Ces derniers jours, et j’ai été marqué par la déconstruction opérée par l’évangéliste Matthieu au regard des catégories religieuses.
Le premier chapitre est une généalogie qui inscrit Jésus dans l’histoire de son peuple. Comme toute généalogie, celle de l’évangile est plus théologique que scientifique, elle est patrilinéaire et égraine les noms de quarante hommes et quatre femmes. Si j’avais été à la place de Matthieu, appelé à honorer quatre femmes pour les introduire dans les ancêtre de Jésus, j’aurai probablement choisi Sara la matriarche, Débora la prophétesse, Yaël la combattante et Esther la reine qui a sauvé son peuple d’un génocide. Matthieu a choisi Tamar l’étrangère qui a été incestueuse et prostituée pour faire valoir son droit ; Rahab, la tenancière du bordel de Jéricho qui a été hospitalière envers les espions envoyés par Josué ; Ruth, la jeune étrangère qui s’est couchée au pied d’un riche cousin pour le séduire et ne pas mourir de faim ; et Bethsabée l’adultère qui s’est battue pour imposer son fils comme successeur de David. En honorant ces femmes qui ont en commun d’avoir utilisé tous leurs moyens – à commencer par leurs charmes – pour faire valoir leurs droits, le premier chapitre du Nouveau Testament donne un coup de pied dans le derrière de tous ceux qui ont une conception étroite, moralisante et bien-pensante de la religion.

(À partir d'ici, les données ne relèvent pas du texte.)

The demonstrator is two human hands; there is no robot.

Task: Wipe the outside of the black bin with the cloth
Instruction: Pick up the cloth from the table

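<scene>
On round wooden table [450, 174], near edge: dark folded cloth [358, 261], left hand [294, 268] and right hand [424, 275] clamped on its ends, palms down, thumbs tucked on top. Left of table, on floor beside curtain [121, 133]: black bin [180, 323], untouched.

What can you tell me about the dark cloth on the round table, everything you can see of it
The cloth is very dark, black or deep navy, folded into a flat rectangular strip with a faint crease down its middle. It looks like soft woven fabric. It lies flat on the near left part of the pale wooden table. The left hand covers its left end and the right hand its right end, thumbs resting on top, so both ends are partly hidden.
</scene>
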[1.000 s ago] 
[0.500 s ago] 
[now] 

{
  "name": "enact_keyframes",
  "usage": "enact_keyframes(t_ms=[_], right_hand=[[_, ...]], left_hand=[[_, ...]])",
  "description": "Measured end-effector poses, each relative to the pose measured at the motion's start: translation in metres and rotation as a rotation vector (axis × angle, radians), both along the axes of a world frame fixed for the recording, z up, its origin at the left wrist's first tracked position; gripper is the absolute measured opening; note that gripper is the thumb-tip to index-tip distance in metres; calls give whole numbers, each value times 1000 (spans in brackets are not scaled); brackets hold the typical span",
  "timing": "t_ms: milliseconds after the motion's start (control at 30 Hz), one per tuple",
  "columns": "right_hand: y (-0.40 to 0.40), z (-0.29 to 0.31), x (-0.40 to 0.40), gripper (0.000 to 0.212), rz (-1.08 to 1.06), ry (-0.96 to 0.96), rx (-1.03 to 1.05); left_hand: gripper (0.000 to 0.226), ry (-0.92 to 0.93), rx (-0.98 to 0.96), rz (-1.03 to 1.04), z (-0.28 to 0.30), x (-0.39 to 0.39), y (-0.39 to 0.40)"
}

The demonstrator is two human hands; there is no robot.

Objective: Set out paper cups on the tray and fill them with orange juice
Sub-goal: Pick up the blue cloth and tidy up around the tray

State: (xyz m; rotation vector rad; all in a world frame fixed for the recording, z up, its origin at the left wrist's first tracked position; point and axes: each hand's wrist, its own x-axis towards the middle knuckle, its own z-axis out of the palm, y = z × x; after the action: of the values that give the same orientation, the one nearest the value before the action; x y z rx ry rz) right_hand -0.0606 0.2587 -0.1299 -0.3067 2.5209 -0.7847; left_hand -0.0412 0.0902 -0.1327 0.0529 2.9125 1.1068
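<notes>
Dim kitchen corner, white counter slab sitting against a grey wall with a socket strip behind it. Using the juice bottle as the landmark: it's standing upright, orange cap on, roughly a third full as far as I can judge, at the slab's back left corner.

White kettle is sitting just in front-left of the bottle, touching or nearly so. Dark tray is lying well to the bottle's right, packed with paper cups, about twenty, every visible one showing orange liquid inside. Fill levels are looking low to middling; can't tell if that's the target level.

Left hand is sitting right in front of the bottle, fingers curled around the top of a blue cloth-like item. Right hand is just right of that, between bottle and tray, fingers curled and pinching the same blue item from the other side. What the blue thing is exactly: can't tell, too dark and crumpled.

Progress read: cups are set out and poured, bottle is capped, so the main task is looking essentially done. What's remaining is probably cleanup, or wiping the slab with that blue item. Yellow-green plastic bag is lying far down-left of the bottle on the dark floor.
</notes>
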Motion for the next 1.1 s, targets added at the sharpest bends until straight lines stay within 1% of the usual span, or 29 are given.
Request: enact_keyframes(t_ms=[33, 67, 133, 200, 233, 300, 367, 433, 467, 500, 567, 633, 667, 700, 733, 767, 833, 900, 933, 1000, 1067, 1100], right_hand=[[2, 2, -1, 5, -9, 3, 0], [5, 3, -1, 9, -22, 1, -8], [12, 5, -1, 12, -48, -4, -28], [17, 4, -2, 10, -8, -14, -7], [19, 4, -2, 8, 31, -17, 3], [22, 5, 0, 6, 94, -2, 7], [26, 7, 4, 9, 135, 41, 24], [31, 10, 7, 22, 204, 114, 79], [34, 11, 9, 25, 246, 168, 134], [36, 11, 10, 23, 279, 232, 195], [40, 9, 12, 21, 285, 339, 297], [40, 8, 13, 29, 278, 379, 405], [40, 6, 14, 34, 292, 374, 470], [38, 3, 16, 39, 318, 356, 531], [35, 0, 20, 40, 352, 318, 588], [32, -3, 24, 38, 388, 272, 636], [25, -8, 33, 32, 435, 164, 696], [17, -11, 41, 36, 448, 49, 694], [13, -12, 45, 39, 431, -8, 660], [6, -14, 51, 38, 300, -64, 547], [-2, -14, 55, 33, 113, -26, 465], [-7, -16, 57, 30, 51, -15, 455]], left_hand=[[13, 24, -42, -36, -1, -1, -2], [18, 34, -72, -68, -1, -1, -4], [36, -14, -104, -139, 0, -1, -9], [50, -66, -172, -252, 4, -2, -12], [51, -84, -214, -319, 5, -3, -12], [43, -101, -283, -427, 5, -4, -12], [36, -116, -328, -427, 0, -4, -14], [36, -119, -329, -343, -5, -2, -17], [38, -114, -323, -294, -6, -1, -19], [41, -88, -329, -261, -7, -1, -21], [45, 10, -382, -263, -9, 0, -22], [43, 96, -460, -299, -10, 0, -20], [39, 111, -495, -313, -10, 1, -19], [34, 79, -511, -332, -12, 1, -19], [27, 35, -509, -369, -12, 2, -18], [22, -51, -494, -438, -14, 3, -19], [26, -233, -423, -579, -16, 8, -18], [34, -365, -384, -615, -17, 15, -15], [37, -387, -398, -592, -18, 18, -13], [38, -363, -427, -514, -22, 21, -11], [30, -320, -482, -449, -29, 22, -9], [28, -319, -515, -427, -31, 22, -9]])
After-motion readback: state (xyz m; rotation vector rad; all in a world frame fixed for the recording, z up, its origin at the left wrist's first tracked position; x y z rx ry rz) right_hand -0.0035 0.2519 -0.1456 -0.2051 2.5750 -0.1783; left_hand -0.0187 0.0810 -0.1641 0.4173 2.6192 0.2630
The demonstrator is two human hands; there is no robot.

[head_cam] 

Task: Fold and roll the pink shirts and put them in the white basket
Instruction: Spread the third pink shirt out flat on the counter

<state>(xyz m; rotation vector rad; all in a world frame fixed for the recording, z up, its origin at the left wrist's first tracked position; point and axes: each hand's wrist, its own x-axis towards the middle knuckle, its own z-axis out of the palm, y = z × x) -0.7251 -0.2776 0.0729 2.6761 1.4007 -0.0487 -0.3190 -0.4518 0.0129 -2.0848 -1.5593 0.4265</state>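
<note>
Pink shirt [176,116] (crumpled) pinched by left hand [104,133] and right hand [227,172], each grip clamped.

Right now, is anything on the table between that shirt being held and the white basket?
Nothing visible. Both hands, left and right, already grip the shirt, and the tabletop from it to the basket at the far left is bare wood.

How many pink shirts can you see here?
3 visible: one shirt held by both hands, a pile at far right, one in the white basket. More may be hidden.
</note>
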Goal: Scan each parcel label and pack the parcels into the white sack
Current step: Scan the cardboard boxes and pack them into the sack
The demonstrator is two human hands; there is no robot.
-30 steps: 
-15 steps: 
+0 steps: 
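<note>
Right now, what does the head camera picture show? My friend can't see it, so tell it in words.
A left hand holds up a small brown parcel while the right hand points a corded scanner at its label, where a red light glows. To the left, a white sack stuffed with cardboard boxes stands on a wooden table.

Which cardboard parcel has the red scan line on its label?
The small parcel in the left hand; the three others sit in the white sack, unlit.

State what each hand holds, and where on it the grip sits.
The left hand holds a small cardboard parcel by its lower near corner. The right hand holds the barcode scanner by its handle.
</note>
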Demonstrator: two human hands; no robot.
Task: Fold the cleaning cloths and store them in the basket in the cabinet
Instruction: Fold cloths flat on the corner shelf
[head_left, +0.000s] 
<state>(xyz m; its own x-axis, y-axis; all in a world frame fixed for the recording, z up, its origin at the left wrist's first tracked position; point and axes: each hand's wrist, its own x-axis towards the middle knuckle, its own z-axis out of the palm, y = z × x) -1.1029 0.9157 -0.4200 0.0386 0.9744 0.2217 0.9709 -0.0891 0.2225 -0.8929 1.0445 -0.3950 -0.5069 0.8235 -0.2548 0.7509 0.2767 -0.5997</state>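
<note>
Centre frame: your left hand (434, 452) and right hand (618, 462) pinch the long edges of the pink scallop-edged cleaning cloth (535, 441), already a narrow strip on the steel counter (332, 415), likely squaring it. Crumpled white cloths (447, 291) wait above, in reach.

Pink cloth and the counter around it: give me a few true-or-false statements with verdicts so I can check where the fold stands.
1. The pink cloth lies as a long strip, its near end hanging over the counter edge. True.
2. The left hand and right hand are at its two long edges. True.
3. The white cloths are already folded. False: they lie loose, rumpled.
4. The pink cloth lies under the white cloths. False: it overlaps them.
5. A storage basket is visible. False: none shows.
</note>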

Le deuxième chapitre poursuit dans la même veine en évoquant l’histoire des mages qui sont les premiers visiteurs venus féliciter le jeune couple. Ces mages venaient d’Orient, probablement de Babylone qui était une terre de déportation. Ces mages scrutaient l’avenir dans les étoiles, ce qui était totalement interdit en Israël. Dans le Premier Testament, les mages étaient les devins de Pharaon qui s’adonnaient aux pratiques occultes et les envoûteurs de Babylone qui se sont opposés à Daniel, et dans les Actes des Apôtres, les mages étaient des prophètes de mensonge. Autrement dit, Matthieu a appelé ce qu’on faisait de pire dans le domaine religieux pour adorer le nouveau-né.
Dans ces premiers chapitres, Matthieu fait de la théologie à coups de marteau pour reprendre l’expression de Nietzsche. Il déconstruit les conceptions religieuses traditionnelles pour nous aider à accueillir l’im-pensable de la grâce.